DIRECTIONS – Set down the whole listing verbatim.

(INFORMATION PROVIDED)

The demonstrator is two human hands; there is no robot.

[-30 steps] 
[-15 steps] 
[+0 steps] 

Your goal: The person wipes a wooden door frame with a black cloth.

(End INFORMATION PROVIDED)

TASK ANSWER –
The demonstrator is two human hands; there is no robot.

[-30 steps] 
[-15 steps] 
[+0 steps] 

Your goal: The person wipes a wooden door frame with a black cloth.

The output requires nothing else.